Southern Hybridization
Fifteen to 20 micrograms of genomic O. crassicaudatus DNA was digested with EcoRI, Pst I, BamH and Sau3A (all obtained from New England Biolabs), electrophoresed through a 0.8% agarose gel (2% for Sau3A digest) and transferred to a Zeta-Probe GT blotting membrane (Bio-Rad). A cloned PCR product obtained with primers 3F and 9R (see above) on genomic DNA of O. crassicaudatus was labelled with [{alpha}-32P]-dCTP using a Random Primed DNA Labeling kit (Boehringer Mannheim) and used as a probe. Hybridization was performed at 65 degrees overnight in 6 ml of fluid (7% SDS, 0.5 M Na2HPO4, pH 7.2). The membrane was washed twice at 65 degrees in 50 ml of 5% SDS, 0.04 M Na2HPO4, pH 7.2, twice at 65 degrees and once at 65 degrees in 50 ml of 1% SDS, 0.04 M Na2HPO4, pH 7.2. The membrane was exposed to film for 48–72 hours.

Sequence Analysis
The new sequence from Galago was aligned with sequences from GenBank (table 1 ) using the program CLUSTAL W (Thompson, Higgins, and Gibson 1994Citation ).
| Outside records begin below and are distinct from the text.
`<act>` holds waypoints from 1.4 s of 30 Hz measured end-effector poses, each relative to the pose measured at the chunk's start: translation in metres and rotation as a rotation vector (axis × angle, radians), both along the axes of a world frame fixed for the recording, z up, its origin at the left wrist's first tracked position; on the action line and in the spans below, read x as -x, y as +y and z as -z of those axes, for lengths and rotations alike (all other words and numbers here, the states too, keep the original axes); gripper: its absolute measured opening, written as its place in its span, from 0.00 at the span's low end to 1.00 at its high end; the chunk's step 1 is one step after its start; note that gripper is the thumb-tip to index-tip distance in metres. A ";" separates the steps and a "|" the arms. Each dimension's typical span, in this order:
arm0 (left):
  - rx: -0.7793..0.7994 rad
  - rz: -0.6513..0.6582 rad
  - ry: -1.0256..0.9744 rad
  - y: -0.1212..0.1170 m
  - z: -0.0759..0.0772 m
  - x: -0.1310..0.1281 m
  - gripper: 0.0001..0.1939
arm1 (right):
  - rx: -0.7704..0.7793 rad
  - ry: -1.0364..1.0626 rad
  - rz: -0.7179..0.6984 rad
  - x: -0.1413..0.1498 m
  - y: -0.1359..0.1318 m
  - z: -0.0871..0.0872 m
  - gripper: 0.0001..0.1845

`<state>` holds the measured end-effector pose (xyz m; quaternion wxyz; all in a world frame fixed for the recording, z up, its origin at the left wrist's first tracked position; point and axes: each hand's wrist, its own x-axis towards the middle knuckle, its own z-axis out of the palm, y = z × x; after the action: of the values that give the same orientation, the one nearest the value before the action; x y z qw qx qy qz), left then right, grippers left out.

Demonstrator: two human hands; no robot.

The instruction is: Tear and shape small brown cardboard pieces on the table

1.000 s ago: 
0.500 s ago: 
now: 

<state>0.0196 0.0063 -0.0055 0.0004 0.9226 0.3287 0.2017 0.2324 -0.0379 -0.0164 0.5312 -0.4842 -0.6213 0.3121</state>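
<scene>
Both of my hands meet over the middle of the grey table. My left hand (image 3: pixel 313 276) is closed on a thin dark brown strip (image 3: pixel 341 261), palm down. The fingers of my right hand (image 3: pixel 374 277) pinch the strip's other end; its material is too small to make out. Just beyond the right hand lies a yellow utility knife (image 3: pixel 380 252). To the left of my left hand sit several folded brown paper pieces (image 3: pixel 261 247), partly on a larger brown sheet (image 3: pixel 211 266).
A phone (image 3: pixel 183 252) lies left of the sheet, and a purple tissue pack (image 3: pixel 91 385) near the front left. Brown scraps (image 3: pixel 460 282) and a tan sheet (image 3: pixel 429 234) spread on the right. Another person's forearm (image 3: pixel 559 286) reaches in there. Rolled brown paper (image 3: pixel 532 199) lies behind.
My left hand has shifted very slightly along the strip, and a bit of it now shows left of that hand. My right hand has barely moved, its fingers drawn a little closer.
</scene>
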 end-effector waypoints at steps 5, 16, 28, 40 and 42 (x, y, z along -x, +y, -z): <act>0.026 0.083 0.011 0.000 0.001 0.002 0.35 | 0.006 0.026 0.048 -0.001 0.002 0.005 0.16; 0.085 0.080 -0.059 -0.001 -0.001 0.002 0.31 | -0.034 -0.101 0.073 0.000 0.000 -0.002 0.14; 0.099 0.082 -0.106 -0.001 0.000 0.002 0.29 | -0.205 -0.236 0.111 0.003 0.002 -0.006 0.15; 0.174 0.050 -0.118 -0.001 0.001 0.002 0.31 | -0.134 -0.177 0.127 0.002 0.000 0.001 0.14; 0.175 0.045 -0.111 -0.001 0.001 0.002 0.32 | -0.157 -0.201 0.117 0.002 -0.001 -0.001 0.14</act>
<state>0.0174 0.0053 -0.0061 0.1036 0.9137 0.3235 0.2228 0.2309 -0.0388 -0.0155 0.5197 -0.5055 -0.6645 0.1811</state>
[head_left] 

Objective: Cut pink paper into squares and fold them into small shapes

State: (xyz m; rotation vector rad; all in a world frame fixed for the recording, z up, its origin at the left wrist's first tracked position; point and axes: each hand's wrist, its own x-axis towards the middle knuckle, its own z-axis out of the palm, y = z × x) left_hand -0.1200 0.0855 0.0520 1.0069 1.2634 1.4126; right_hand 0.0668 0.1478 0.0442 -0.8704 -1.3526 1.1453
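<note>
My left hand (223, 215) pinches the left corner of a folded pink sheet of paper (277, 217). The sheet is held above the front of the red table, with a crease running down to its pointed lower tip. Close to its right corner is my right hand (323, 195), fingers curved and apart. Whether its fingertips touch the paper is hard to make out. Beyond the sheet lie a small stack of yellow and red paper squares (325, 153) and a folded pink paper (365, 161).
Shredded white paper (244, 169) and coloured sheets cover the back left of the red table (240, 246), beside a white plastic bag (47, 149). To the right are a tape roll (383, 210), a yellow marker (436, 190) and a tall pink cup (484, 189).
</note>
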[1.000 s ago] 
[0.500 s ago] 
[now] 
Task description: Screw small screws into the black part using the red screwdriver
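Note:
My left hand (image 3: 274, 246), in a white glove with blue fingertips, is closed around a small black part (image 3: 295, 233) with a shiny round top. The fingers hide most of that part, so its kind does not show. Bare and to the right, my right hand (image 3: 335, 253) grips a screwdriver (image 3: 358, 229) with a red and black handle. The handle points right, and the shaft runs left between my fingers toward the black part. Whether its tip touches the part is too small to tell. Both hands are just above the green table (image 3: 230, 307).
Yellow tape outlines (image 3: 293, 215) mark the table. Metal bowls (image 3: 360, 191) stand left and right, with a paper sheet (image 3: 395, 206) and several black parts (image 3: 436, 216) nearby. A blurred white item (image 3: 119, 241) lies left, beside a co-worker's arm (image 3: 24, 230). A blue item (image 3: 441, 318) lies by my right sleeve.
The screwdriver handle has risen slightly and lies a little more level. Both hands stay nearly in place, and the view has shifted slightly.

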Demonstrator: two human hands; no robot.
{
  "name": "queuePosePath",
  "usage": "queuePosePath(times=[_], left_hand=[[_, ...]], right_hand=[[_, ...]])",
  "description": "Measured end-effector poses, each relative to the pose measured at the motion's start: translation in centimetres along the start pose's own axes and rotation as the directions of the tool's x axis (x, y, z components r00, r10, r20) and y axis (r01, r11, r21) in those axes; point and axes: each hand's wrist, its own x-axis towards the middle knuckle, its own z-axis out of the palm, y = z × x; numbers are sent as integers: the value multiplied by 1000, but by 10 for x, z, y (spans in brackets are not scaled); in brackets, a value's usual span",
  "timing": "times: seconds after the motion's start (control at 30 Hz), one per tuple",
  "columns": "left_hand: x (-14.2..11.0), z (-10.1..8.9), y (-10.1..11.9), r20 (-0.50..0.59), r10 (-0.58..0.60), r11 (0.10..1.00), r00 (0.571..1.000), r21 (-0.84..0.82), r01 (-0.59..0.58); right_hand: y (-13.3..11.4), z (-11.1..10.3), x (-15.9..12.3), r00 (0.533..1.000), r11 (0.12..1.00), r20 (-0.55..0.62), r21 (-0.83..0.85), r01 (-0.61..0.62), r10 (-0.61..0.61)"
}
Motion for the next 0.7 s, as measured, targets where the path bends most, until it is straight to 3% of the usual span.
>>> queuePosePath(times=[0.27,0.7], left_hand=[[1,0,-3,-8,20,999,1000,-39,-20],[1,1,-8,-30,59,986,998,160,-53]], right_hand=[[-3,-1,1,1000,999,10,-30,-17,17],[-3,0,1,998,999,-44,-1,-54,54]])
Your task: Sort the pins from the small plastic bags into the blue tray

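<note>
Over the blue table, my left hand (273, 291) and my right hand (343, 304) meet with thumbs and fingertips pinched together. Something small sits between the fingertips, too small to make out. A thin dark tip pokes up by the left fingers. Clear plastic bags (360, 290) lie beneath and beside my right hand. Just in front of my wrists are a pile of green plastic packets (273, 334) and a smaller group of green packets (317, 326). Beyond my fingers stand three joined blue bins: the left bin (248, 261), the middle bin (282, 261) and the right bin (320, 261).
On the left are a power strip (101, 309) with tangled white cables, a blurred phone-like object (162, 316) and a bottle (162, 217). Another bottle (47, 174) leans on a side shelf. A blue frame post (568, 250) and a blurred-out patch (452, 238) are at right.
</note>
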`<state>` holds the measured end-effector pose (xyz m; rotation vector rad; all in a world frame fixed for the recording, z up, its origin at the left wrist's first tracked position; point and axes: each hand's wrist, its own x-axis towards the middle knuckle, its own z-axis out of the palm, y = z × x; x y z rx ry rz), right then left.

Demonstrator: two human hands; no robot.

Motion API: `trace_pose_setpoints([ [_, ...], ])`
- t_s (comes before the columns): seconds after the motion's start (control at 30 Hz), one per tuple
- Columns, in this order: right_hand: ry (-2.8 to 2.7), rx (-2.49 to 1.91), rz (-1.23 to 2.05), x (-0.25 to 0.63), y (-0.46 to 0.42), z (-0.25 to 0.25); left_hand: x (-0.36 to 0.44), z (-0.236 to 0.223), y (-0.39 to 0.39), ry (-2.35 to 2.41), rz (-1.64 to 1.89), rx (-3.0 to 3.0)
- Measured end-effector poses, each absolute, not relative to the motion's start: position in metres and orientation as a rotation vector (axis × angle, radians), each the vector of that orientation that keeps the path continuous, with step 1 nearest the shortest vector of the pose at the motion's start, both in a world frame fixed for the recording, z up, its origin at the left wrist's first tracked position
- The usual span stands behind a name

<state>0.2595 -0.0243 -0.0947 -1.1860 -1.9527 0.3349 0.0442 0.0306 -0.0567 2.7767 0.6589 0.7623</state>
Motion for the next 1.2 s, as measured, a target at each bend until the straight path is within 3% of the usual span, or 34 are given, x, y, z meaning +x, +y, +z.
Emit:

Numbers of substitutions at nonsynonymous and synonymous sites were calculated by the method of Li (1993)Citation for the entire prohormone-coding region (218 codons in Galago), and relative-rate tests were performed according to Wu and Li (1985)Citation . Because the number of substitutions at twofold-degenerate sites was small, rate tests were performed only on nondegenerate and fourfold-degenerate sites. Numbers of nonsynonymous substitutions per site were apportioned among the branches of a user-defined tree by the Fitch-Margoliash method using the program Fitch in the PHYLIP, version 3.572c, package of programs (Felsenstein 1993Citation ). This user-defined tree was also input into the program PAUP, version 3.1.1 (Swofford 1993Citation ), and the ancestral GH nucleotide sequence at each node among primates, rodents, and artiodactyls was inferred by parsimony. Using this inferred sequence, the numbers of synonymous and nonsynonymous substitutions along each branch within these three orders were counted. At those sites where the ancestral state was ambiguous, the pathway which minimized the number of nonsynonymous substitutions was accepted. Fisher's exact test was used to test the equality of the ratio of nonsynonymous to synonymous substitutions in two areas of the tree: the combined human/macaque branches versus the branch preceding their split, and the combined cow/goat/sheep branches versus the branch preceding their split. The nonrandom clustering of amino acid replacements along the length of the GH protein in human GH was tested by a chi-square analysis, with the P value calculated according to a Monte Carlo procedure. For the chi-square test, the growth hormone protein was divided along its length into 10 segments of 19 amino acids. The tests were performed using the programs Fisher6 and Monte Carlo RxC (B. Engels, personal communication).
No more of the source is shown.